Likewise Sony's drive is just more powerful. It is not brute forcing anything. It physically is more capable than Microsoft's drive. If Microsoft's drive did everything Sony's did, but Sony's used more power and was supposedly faster despite similar work, then that would be brute forcing.
Brute forcing is about inefficiently doing the same work as something more efficient with less cost. Something being more powerful to make up for something else being less powerful is not brute forcing. In fact that's...literally what efficiency
is.
Imagine a racetrack down a winding road like Fujimi Kaido. A fast car goes down the road quickly. A faster car goes down it more quickly. You might go faster than the faster car if you clip a few corners, (or with electronics, cut out some work you can get away with). You're more limited and might still lose the longer stretches when they happen, but that might be okay for your purposes and your balancing act.
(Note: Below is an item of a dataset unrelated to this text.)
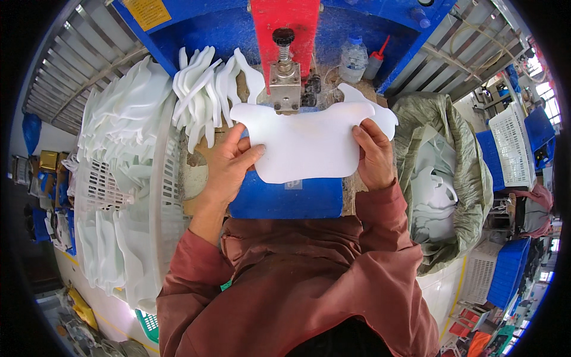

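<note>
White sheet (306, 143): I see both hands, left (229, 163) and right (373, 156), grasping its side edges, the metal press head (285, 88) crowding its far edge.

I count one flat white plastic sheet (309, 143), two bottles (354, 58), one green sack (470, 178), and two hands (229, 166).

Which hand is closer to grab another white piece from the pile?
Probably the left hand. It grips the left edge of the white sheet, right next to the pile of white pieces. The right hand holds the far edge, beside the green sack.
</note>
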A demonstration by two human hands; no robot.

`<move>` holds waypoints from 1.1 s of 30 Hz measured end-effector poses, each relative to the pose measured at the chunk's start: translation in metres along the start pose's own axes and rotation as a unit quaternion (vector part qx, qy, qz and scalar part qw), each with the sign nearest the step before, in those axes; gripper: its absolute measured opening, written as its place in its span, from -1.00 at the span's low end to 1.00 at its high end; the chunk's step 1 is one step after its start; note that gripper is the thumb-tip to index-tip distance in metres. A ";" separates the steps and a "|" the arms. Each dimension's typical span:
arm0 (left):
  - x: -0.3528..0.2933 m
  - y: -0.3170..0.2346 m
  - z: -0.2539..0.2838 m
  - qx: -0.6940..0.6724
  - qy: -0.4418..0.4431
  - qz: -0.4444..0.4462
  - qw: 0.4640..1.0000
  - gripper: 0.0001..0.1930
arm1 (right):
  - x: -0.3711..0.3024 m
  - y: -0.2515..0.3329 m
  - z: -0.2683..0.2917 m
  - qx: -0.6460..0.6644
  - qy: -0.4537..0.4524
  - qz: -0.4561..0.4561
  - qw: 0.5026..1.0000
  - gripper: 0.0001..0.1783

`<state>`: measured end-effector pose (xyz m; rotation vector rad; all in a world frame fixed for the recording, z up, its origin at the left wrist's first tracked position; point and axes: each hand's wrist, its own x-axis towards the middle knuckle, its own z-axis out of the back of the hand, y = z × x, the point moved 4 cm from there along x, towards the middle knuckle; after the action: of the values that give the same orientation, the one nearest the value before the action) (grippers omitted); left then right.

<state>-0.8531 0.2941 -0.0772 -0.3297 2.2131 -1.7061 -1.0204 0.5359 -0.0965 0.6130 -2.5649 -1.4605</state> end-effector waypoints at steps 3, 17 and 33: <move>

A brute force approach just barrels down the hill, ignoring the roads, and crashing through trees. Like a tank. Really powerful, not very efficient, but it gets there around the same time as the fast car going down the road normally.
So I feel like right now you're calling the car that is faster than a slower car that clips some corners, "brute forcing." And that's just not accurate I feel. Brute forcing means expending something inefficiently when you could do something smarter. Just having faster hardware do something to help something else is the literal opposite of that.
Cerny said they literally can't go any higher than 2.23 GHz because the chip literally stops working. How is that elegant in any meaning of the word?
A crescent wrench can only go so big, but it's more elegant than a hammer. Designing exactly what you need to within the costs you have is like, the definition of elegant. You have to look at the big picture. Sony's design probably could work for a bigger machine. But they designed it how a machine that costs as much as it does would work if you took the approach they chose.
Also, where are you getting the "literally stops working." Just curious.